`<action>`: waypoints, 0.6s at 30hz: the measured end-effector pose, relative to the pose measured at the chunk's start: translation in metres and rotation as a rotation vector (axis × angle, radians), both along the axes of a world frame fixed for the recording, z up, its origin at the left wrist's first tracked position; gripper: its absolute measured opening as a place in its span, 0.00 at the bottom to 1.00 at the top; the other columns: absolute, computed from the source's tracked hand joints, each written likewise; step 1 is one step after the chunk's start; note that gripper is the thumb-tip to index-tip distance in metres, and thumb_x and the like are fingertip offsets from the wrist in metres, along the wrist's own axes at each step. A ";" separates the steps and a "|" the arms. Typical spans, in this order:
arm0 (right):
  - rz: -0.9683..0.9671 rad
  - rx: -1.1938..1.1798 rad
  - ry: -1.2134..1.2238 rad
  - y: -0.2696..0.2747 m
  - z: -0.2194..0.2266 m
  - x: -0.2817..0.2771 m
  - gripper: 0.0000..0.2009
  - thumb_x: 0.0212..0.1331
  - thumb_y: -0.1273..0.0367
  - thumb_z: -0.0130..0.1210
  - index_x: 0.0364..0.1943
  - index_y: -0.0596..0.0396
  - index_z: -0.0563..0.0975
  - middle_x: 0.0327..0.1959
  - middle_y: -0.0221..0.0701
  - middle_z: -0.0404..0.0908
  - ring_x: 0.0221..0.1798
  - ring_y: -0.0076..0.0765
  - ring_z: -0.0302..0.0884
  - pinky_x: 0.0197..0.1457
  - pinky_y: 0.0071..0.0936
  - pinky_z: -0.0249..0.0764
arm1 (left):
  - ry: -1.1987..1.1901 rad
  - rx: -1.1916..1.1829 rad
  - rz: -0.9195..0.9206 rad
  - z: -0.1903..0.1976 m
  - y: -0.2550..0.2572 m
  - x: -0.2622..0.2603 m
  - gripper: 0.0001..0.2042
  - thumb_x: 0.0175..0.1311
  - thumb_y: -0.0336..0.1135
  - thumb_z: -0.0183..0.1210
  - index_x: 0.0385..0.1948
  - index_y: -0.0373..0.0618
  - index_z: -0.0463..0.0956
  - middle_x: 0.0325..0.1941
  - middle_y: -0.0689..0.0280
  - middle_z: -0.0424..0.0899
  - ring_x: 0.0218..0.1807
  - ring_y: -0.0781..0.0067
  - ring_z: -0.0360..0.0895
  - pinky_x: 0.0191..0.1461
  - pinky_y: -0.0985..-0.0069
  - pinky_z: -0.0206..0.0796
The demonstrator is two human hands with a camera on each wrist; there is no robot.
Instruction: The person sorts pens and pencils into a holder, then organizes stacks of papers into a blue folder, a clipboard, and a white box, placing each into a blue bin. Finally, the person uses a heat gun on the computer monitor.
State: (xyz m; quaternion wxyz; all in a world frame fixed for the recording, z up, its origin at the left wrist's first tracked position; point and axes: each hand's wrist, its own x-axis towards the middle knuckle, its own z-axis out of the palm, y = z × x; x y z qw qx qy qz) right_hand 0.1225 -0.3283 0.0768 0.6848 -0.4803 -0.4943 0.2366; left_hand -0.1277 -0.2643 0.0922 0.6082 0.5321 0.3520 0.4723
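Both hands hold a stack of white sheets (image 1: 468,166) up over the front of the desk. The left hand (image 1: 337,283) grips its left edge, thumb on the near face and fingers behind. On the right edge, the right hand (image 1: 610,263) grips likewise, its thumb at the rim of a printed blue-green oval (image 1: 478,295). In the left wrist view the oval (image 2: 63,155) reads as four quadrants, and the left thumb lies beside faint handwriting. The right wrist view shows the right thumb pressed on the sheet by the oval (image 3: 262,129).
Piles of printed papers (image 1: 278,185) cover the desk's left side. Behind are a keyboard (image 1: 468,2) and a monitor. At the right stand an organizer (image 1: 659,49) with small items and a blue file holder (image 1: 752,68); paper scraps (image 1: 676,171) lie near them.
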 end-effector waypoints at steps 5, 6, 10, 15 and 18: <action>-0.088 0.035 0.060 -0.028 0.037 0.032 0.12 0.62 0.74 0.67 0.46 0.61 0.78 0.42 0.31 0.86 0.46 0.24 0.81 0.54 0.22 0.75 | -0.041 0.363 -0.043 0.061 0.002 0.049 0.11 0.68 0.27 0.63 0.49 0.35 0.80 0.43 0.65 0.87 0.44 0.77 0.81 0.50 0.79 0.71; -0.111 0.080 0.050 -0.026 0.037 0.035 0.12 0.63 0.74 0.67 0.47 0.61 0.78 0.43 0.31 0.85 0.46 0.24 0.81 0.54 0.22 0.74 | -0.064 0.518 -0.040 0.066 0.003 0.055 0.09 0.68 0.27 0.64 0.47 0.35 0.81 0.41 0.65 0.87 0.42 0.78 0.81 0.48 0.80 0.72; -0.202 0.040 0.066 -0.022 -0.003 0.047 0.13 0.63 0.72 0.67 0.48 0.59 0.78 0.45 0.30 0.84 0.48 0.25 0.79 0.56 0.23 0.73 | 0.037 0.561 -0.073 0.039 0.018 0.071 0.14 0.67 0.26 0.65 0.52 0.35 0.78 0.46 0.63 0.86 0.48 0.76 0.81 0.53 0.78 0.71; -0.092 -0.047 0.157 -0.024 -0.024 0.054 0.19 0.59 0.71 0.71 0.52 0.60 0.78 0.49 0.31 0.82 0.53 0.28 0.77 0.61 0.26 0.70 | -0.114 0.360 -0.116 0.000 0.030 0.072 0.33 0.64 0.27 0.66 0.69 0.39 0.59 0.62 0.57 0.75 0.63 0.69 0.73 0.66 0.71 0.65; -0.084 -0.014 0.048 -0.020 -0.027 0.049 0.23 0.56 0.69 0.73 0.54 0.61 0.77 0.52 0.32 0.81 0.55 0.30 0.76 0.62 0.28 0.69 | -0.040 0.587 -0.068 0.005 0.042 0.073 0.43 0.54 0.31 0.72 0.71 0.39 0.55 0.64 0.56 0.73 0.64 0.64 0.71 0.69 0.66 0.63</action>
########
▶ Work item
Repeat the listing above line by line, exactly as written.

▶ Response area
`<action>`: waypoints, 0.6s at 30hz: the measured end-effector pose, relative to the pose measured at the chunk's start: translation in metres and rotation as a rotation vector (axis × angle, radians), both along the axes of a world frame fixed for the recording, z up, its origin at the left wrist's first tracked position; gripper: its absolute measured opening as a place in its span, 0.00 at the bottom to 1.00 at the top; the other columns: absolute, computed from the source's tracked hand joints, each written likewise; step 1 is one step after the chunk's start; note that gripper is the thumb-tip to index-tip distance in metres, and thumb_x and the like are fingertip offsets from the wrist in metres, along the wrist's own axes at each step. A ";" separates the steps and a "|" the arms. Typical spans, in this order:
arm0 (right):
  - rz: -0.9683..0.9671 rad
  - rx: -1.1938..1.1798 rad
  - ry: -1.2134..1.2238 rad
  - y: -0.2696..0.2747 m
  - z: -0.2194..0.2266 m
  - x: -0.2817..0.2771 m
  - gripper: 0.0000..0.2009
  - thumb_x: 0.0212..0.1331
  - thumb_y: -0.1273..0.0367
  - thumb_z: -0.0130..0.1210
  - index_x: 0.0364..0.1943
  - index_y: -0.0596..0.0396
  - index_z: -0.0563..0.0975
  - middle_x: 0.0327..0.1959
  - middle_y: -0.0221..0.0701
  - middle_z: -0.0404..0.0908
  - ring_x: 0.0221..0.1798
  - ring_y: -0.0076..0.0765
  - ring_z: -0.0302..0.0884
  - pinky_x: 0.0197..0.1457
  - pinky_y: 0.0071..0.0936
  - pinky_z: -0.0249..0.0764
arm1 (left):
  - ry: -1.1987..1.1901 rad
  - rx: -1.1916..1.1829 rad
  - rz: -0.9195..0.9206 rad
  - z: -0.1903..0.1976 m
  - y: -0.2550..0.2572 m
  - x: -0.2622..0.2603 m
  - gripper: 0.0001..0.2042
  - thumb_x: 0.0175..0.1311
  - thumb_y: -0.0336..0.1135
  - thumb_z: -0.0183..0.1210
  - index_x: 0.0385..0.1948
  - index_y: -0.0373..0.0618
  - index_z: -0.0463..0.0956
  - middle_x: 0.0325..0.1941
  - middle_y: -0.0689..0.0280
  - middle_z: -0.0424..0.0899
  - ring_x: 0.0218..0.1807
  - ring_y: -0.0781..0.0067
  - ring_z: -0.0360..0.0895
  - pinky_x: 0.0191..0.1461
  - pinky_y: -0.0985..-0.0069
  - pinky_z: -0.0206..0.0796
The demonstrator is two human hands with a camera on each wrist; there is no robot.
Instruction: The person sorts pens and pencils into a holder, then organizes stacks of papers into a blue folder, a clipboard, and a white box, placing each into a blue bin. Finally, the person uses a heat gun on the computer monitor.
State: (xyz m; quaternion wxyz; all in a world frame fixed for the recording, z up, its origin at the left wrist's first tracked position; point and axes: each hand's wrist, its own x-axis towards the middle knuckle, its own z-axis out of the palm, y = z × x; x y z qw qx qy qz) right_hand 0.1225 -0.3283 0.0768 0.6848 -0.4803 -0.4943 0.2366; left_hand -0.1277 -0.2643 0.0922 0.6082 0.5321 0.3520 0.4723
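Both hands hold a stack of white sheets (image 1: 468,166) up over the front of the desk. The left hand (image 1: 337,283) grips its left edge, thumb on the near face and fingers behind. On the right edge, the right hand (image 1: 610,263) grips likewise, its thumb at the rim of a printed blue-green oval (image 1: 478,295). In the left wrist view the oval (image 2: 63,155) reads as four quadrants, and the left thumb lies beside faint handwriting. The right wrist view shows the right thumb pressed on the sheet by the oval (image 3: 262,129).
Piles of printed papers (image 1: 278,185) cover the desk's left side. Behind are a keyboard (image 1: 468,2) and a monitor. At the right stand an organizer (image 1: 659,49) with small items and a blue file holder (image 1: 752,68); paper scraps (image 1: 676,171) lie near them.
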 end-effector waypoints at steps 5, 6, 10, 15 and 18: <action>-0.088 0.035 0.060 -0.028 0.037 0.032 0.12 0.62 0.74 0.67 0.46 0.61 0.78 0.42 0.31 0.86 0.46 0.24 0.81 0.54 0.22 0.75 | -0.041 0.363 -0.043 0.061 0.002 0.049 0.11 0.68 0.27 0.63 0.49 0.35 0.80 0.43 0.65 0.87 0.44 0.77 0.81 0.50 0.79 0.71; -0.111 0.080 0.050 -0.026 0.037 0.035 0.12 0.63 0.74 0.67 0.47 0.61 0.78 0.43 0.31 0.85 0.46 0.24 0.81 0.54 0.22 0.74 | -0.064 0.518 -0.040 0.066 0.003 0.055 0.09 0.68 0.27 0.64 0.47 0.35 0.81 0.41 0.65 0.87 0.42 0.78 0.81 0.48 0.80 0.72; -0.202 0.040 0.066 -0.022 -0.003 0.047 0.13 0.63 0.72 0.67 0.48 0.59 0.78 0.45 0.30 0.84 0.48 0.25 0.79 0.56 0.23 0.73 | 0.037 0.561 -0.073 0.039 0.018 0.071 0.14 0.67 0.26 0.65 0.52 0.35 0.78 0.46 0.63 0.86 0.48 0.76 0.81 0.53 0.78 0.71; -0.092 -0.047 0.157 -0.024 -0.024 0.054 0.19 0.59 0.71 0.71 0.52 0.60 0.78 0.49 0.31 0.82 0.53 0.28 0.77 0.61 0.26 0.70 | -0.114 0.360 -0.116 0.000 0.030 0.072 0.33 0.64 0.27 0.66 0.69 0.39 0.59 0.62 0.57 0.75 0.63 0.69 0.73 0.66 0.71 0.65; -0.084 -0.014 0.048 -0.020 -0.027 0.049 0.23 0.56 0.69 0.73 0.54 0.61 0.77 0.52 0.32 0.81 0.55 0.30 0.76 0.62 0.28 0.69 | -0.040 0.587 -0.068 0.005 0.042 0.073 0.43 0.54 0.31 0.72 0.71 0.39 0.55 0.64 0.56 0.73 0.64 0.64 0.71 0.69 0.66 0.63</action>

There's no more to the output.